C'est l'aboutissement d'un travail démarré il y a cinq ans, lorsque Google a commencé à expérimenter à grande échelle la nouvelle balise vidéo développée avec le HTML5, avec le secret espoir de se passer un jour du format Flash mis au point par Adobe. Ce mardi, la firme de Mountain View a fait savoir que YouTube utilise désormais par défaut cette balise pour afficher une vidéo en streaming.

Ce passage au HTML5 par défaut sera progressif.

L'entreprise américaine précise en effet que l'utilisation du HTML5 sur son site web d'hébergement ne marche pas encore tous les navigateurs du marché.
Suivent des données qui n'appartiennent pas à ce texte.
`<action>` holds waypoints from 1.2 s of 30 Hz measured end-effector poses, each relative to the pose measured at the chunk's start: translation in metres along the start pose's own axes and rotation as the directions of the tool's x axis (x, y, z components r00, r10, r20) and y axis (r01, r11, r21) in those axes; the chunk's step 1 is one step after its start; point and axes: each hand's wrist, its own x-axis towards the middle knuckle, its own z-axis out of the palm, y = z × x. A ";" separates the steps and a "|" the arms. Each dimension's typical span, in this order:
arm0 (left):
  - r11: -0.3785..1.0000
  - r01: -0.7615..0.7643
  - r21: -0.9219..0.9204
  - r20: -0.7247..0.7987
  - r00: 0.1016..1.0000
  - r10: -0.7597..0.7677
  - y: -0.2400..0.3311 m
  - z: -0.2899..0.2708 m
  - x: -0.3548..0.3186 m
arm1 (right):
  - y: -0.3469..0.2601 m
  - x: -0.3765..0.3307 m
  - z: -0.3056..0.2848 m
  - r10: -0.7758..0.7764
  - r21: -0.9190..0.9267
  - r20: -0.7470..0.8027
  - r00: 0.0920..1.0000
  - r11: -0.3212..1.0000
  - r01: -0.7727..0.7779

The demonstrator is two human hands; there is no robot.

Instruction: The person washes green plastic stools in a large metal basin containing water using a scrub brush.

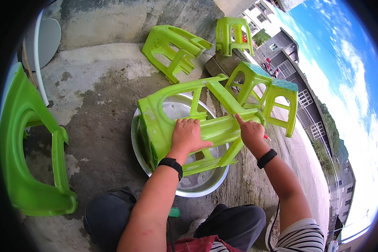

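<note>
A lime-green plastic stool (pixel 189 122) is lying on its side across a round metal basin (pixel 199 185), which is sitting on the concrete ground (pixel 101 126) just in front of the person's knees. The stool's seat end is pointing toward the basin's left rim and its legs are reaching out over the right rim.

The left hand (pixel 188 136) is lying palm-down and flat on the upturned side of the stool, fingers stretched forward together and touching the plastic, pressing rather than wrapping around anything. A black band is circling that wrist. The right hand (pixel 251 131) is resting on the stool's leg near the basin's right rim, mostly curled, with the forefinger stretched out along the plastic; a small red thing (pixel 266 137) is poking out from under the hand, too hidden to name, and whether the fingers are closing on it cannot be told. A black band is circling this wrist as well.

More green stools are standing about: one tipped over (pixel 176 48) at the far side, one upright (pixel 233 35) beyond it, two with blue-green seats (pixel 266 94) just right of the basin, and one on its side (pixel 29 143) at the far left.
</note>
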 end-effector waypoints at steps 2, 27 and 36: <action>1.000 0.004 -0.028 0.012 1.000 -0.004 0.002 0.001 -0.002 | -0.017 0.031 0.008 -0.040 -0.017 -0.114 0.993 0.999 0.039; 0.998 0.029 -0.063 0.037 0.999 -0.027 -0.006 -0.006 -0.003 | 0.024 -0.007 -0.007 -0.012 0.041 -0.028 1.000 0.999 0.013; 0.999 -0.017 -0.047 -0.006 1.000 0.016 0.005 0.006 0.001 | 0.004 0.052 0.014 0.089 0.098 0.023 0.996 0.991 -0.090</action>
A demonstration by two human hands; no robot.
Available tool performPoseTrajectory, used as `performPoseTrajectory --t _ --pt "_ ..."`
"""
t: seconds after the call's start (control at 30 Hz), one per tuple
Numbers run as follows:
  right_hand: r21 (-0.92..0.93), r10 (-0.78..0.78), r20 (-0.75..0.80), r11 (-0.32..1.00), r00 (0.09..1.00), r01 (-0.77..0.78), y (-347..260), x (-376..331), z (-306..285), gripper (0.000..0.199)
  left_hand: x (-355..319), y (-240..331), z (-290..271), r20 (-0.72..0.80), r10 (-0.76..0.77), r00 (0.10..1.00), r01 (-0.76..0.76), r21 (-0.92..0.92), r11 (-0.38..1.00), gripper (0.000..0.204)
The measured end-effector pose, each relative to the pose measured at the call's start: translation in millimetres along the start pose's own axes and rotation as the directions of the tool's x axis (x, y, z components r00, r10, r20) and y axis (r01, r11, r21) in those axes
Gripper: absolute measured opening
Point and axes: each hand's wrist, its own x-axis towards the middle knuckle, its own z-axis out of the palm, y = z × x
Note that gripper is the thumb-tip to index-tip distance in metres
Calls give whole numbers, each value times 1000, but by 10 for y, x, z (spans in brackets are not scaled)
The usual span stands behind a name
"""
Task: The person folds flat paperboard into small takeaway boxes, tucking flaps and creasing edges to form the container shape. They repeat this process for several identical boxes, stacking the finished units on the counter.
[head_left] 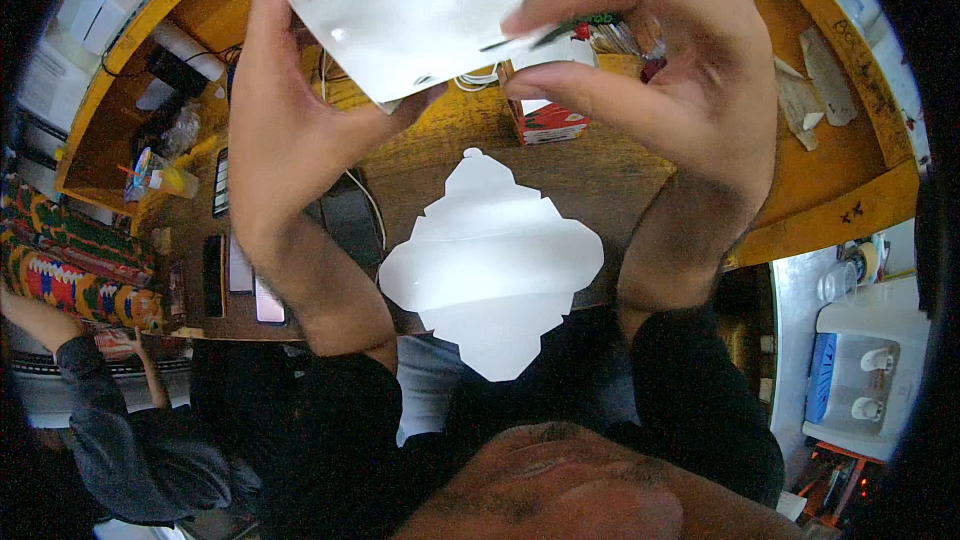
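Both hands raised close to camera, gripping one white die-cut paper sheet (430, 10) held up above the wooden table (620, 165). Left hand (290, 130): at sheet's left edge, fingers closed around it from behind, thumb tip under lower edge. Right hand (680, 70): thumb and forefinger pinched narrow on sheet's right lower corner, other fingers curled loosely above; slightly blurred. Sheet bent, partly folded, top cut off by frame edge.

Second white die-cut blank (490, 265): flat on table near its front edge, between the two forearms, scalloped outline w/ small tab at top, not touched. Red-and-white carton (545, 120): upright on table just beyond blank, below right-hand fingers. Row of phones (240, 275): flat at table's left, well apart from blank. Another person's arm in dark sleeve (80, 370): lower left, away from work area.
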Motion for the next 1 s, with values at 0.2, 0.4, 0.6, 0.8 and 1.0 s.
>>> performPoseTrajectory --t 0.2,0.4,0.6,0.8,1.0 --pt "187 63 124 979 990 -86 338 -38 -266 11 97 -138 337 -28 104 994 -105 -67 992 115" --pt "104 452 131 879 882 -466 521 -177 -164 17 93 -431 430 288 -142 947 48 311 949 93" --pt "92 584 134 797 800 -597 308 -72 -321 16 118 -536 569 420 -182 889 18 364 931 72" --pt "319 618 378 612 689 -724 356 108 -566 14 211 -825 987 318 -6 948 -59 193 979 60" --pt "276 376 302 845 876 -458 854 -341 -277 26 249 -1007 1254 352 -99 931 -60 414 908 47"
L'emploi par défaut de la balise vidéo se fait pour l'instant avec Chrome (Google ne précise pas les versions concernées), Internet Explorer 11, Safari 8 et certaines versions de Firefox (en bêta).

Revenant sur la montée en puissance du HTML5 sur YouTube, Google explique que ce travail a été relativement long du fait de certaines limites techniques. "Le HTML5 ne supportait pas par exemple le 'adaptive bitrate streaming' qui nous permet de vous montrer des vidéos avec moins de mémoire tampon", souligne le géant du web.

Maintenant, que va-t-il advenir du format Flash d'Adobe ? En 2010, on se souvient que Google estimait que celui-ci allait continuer à jouer "un rôle primordial" dans la diffusion de la vidéo sur le web, au moins à court terme. Depuis, le temps a passé. Et si Google ne compte pas encore se débarrasser complètement de cette technologie, celle-ci passe désormais au second plan.

Au regard des progrès obtenus avec la balise vidéo du HTML5, YouTube propose désormais par défaut le lecteur HTML5 sur le web. Google va aussi mettre en retrait l'ancien code d'intégration Flash ("object") et son API Flash. L'entreprise souhaite désormais que tous les internautes utilisent l'API "iframe", qui utilisera la technologie la plus adaptée au navigateur.